**INSTRUCTIONS FOR THE TASK:** Could you restate, exactly and with nothing added, the lines from the start of the data through the line that holds "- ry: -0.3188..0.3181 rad", leaving the pictures out?
☆ ☆ ☆ ☆ ☆
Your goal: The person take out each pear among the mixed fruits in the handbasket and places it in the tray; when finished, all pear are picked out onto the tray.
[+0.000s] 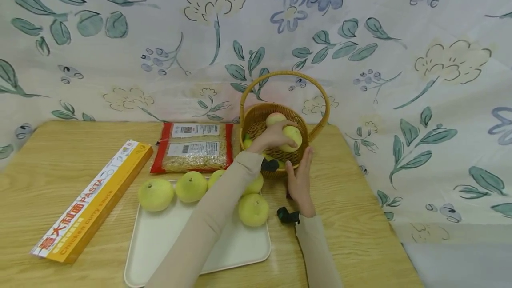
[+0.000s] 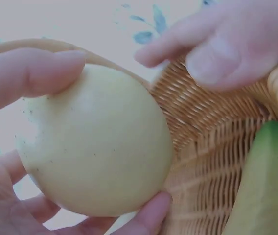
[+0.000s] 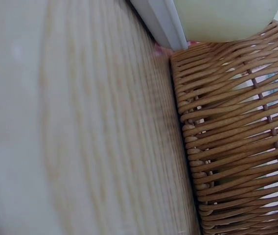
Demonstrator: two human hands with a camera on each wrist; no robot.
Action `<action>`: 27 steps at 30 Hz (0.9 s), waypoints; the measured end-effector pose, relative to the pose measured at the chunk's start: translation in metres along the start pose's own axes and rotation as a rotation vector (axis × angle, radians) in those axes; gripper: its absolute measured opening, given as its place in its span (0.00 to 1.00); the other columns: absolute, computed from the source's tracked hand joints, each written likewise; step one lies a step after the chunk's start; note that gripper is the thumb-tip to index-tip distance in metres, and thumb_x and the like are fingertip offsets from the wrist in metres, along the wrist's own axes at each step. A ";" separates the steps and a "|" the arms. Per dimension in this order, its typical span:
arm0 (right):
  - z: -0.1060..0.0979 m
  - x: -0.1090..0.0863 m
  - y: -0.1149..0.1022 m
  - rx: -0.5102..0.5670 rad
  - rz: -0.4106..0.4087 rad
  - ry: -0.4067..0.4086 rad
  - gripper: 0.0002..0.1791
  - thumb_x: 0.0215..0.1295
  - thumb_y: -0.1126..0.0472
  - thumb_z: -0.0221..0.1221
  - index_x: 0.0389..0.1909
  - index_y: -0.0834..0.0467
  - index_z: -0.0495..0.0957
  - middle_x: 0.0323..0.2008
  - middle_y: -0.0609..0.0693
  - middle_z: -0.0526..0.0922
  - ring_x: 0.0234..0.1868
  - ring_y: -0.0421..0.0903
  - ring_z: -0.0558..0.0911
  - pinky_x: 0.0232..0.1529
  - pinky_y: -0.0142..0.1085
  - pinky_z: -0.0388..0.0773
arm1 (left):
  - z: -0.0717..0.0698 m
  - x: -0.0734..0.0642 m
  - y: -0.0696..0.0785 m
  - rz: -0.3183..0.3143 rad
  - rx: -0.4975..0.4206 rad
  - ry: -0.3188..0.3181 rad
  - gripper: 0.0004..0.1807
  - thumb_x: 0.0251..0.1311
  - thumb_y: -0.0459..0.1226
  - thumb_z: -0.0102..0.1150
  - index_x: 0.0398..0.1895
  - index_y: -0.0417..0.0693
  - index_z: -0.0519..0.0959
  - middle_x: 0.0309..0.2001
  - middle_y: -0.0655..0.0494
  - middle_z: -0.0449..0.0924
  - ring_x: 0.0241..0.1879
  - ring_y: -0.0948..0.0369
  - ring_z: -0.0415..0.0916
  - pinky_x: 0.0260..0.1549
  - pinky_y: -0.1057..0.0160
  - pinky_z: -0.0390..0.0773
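My left hand (image 1: 275,137) is over the mouth of the wicker basket (image 1: 260,117), gripping a round pale yellow-green melon (image 1: 293,138). In the left wrist view, thumb and fingers curl round this melon (image 2: 100,142), which has small dark specks. Fairly straight fingers of my right hand (image 1: 300,183) rest against the basket's near right side; that hand is out of sight in the right wrist view. Inside the basket lie a pinkish round fruit (image 1: 276,118) and a long green vegetable (image 2: 266,181), partly cut off by the frame.
A white tray (image 1: 160,243) holds several more melons (image 1: 254,210), some behind my left sleeve. Left of it lies a long pasta box (image 1: 94,203). A red-edged bag of grain-like food (image 1: 196,146) lies behind the tray. The basket's tall handle (image 1: 294,73) arches above its opening.
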State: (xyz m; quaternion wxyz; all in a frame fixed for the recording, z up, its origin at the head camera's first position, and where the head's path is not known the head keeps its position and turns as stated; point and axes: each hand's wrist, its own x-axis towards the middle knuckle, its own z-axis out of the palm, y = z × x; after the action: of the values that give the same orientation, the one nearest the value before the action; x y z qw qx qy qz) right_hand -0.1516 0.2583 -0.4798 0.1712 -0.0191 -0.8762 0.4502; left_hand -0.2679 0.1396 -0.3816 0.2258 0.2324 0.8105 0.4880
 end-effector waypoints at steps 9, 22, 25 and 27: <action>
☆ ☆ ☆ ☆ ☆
**WRITTEN SOLUTION:**
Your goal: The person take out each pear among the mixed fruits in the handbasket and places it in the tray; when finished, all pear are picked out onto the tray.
[+0.000s] 
[+0.000s] 
[+0.000s] 
Demonstrator: two human hands with a camera on each wrist; no robot.
Action `<action>`: 27 steps at 30 Hz (0.9 s), waypoints; the measured end-effector pose, relative to the pose measured at the chunk's start: translation in metres along the start pose's own axes and rotation as a rotation vector (axis × angle, radians) in those axes; gripper: its absolute measured opening, given as its place in its span (0.00 to 1.00); the other columns: absolute, computed from the source's tracked hand joints, each written likewise; step one lies a step after the chunk's start; note that gripper is the thumb-tip to index-tip distance in metres, and thumb_x and the like are fingertip offsets from the wrist in metres, along the wrist's own axes at each step. A ";" separates the steps and a "|" the arms. Per dimension in this order, its typical span:
arm0 (right):
  - z: -0.1060..0.0979 m
  - x: -0.1090..0.0863 m
  - y: -0.1149..0.1022 m
  - rx: -0.5102..0.5670 rad
  - rz: -0.4106..0.4087 rad
  - ry: -0.4067..0.4086 rad
  - gripper: 0.0002..0.1791
  - thumb_x: 0.0215..0.1295
  - thumb_y: -0.1126..0.0472
  - thumb_z: -0.0221..0.1221
  - index_x: 0.0389..0.1909
  - index_y: -0.0834..0.0467
  - index_z: -0.0495..0.0957
  - middle_x: 0.0323..0.2008
  - middle_y: -0.0609..0.0693
  - middle_z: -0.0526..0.0922
  - ring_x: 0.0234..0.1868
  - ring_y: -0.0421..0.0903
  - ring_z: -0.0558..0.0911
  - pinky_x: 0.0232..0.1529
  - pinky_y: -0.0142..0.1085
  - pinky_z: -0.0388..0.0773
arm1 (left):
  - z: -0.0717..0.0698 m
  - x: -0.0734..0.0642 m
  - y: -0.0696..0.0785 m
  - rz: -0.3183..0.3143 rad
  - rx: -0.4975..0.4206 rad
  - ry: -0.3188..0.3181 rad

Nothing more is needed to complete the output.